**What needs to be done**
Every line with "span" in it must be copied from the data.

**The data**
* * *

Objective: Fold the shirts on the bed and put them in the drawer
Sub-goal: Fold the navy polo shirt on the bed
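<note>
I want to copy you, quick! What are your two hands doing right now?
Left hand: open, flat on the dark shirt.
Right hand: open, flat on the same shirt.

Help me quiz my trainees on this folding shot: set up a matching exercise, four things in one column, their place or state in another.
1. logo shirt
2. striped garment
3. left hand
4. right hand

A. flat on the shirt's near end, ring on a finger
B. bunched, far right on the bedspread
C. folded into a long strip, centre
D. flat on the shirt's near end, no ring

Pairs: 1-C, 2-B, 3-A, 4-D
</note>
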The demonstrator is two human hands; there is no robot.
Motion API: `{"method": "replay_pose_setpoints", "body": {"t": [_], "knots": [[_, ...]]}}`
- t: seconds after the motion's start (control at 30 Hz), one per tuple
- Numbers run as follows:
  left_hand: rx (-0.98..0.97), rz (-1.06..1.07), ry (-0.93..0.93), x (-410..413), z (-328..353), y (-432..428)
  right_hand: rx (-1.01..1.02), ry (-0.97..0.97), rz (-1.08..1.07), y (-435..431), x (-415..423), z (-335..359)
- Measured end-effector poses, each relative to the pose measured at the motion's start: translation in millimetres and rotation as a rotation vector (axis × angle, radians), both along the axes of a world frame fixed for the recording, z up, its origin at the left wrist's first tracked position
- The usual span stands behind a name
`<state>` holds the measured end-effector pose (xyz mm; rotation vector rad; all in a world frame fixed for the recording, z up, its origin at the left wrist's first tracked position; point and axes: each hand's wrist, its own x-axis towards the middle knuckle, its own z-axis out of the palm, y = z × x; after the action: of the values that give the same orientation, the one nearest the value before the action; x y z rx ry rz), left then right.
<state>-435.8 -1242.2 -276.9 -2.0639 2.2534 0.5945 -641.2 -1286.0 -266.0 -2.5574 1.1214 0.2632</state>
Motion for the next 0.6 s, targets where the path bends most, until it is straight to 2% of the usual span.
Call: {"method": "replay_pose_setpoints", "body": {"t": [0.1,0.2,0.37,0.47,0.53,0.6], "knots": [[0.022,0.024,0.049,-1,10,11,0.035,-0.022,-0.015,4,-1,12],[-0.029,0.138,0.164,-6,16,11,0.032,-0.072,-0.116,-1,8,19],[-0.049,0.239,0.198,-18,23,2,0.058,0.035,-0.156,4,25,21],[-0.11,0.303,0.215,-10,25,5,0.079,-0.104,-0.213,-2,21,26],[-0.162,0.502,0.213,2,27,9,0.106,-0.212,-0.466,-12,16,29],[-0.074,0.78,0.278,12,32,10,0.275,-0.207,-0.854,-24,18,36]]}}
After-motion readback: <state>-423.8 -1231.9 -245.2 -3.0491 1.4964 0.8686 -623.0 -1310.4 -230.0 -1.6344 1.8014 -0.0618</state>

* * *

**Task solution**
- The usual span stands behind a name
Motion for the next 0.6 s, targets where the path bends most, until it is straight to 2% of the usual span.

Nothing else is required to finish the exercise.